Although I have not done an exhaustive literature review, it appears that most if not all existing methods use squared error loss for the loss function \(\mathcal{L}\), with variation between methods mainly in the choice of sparsity constraint \(\mathcal{S}\). Squared error loss corresponds to maximum-likelihood estimation under the assumption of normally distributed errors, but this is not a requirement for path analysis – only linearity of the structural equations is. Hence other error models and loss functions could be used as well. Some useful comments on the relative merits of different sparsity constraints are in this review paper. An exhaustive list of methods is here.

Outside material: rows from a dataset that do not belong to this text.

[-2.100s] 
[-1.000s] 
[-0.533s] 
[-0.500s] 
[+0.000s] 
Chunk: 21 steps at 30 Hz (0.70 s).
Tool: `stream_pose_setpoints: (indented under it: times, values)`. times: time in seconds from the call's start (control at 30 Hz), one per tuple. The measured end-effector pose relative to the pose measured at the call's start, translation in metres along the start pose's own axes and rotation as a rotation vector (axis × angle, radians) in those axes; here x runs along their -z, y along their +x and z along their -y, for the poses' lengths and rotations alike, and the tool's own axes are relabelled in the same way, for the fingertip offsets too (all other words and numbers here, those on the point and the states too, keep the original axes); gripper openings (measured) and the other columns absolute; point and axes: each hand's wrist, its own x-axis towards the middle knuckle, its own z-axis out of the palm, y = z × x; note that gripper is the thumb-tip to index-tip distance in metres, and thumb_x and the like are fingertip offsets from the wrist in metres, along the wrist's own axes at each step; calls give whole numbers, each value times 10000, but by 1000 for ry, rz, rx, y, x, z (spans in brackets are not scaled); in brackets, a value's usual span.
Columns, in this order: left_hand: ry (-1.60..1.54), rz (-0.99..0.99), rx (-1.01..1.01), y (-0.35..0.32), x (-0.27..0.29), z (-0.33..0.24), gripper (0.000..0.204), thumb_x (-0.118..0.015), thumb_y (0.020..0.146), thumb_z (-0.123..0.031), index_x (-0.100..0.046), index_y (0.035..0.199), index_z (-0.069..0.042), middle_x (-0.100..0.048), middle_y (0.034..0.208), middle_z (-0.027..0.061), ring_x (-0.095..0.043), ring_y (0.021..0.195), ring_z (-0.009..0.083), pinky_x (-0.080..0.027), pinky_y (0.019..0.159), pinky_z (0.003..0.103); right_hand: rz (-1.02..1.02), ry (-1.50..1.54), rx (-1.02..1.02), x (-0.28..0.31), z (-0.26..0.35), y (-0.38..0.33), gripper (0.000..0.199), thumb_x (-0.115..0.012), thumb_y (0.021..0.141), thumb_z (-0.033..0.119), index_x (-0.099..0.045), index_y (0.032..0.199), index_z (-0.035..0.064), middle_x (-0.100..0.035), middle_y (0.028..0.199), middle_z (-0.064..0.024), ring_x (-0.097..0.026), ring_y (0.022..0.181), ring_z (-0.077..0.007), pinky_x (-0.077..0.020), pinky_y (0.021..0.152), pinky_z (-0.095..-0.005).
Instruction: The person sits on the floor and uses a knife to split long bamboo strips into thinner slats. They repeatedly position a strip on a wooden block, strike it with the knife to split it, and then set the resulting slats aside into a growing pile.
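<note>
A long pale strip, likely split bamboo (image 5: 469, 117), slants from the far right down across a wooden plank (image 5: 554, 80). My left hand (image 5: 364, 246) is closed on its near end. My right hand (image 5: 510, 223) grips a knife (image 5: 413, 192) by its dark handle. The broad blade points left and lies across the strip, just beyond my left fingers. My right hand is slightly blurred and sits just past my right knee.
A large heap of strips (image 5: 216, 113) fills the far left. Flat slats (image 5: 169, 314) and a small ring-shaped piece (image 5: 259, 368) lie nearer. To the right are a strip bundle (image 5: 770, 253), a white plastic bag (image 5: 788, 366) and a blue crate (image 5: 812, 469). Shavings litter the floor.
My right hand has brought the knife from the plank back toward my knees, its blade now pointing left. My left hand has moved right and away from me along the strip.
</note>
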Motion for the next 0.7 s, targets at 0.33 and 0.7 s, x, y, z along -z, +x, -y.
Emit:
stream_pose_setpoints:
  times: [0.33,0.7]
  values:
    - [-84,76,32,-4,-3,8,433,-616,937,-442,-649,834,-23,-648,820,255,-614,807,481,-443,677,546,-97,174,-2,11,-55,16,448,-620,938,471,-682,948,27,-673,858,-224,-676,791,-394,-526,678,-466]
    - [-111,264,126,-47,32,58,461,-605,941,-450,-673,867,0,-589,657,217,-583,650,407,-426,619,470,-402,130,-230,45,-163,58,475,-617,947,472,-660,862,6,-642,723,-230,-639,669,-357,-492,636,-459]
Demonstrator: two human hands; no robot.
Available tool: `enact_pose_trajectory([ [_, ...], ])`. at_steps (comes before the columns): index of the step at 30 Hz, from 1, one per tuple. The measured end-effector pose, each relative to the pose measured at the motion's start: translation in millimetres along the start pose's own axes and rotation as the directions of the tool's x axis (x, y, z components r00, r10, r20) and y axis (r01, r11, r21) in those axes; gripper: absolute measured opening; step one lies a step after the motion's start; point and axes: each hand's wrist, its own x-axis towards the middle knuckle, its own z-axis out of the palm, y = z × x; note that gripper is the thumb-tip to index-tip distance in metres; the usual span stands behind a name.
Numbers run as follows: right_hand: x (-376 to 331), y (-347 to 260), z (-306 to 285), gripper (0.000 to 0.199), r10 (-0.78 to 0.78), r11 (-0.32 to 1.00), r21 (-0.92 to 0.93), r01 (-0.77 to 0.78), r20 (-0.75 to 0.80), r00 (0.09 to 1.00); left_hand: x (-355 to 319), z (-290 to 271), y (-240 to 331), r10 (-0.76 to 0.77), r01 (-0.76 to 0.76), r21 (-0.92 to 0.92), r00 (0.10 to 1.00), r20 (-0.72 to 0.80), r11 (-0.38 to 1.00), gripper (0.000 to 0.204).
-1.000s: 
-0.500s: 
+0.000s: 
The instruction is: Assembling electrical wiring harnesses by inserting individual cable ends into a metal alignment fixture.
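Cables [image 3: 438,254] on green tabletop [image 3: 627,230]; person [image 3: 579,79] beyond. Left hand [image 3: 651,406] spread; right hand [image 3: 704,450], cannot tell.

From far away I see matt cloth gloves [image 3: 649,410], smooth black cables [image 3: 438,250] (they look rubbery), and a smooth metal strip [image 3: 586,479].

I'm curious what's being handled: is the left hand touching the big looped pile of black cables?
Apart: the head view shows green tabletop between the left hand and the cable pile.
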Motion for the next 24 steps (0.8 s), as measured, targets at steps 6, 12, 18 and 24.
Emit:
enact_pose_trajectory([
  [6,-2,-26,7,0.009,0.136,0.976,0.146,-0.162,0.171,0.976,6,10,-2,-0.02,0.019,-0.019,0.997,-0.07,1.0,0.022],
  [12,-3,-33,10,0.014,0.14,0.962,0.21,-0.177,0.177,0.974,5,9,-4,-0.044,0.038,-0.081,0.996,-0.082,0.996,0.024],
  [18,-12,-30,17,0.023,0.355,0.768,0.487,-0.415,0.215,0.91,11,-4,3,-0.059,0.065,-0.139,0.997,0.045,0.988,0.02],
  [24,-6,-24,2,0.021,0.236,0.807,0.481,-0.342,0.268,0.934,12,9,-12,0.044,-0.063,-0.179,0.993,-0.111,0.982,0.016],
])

The structural equations for Figure 1 are simple enough that they immediately lead to Equation 1 without using path analysis. The main benefit of path analysis is to create a habit to think graphically, and iteratively build and reason easily about more complex models. Likewise, expressing all prior knowledge about a system in a causal graph, and then applying path analysis can be a first step to determine if a causal effect or variable could be identified, before trying Pearl’s more general, but also more difficult, do-calculus, or applying the principles of targeted learning.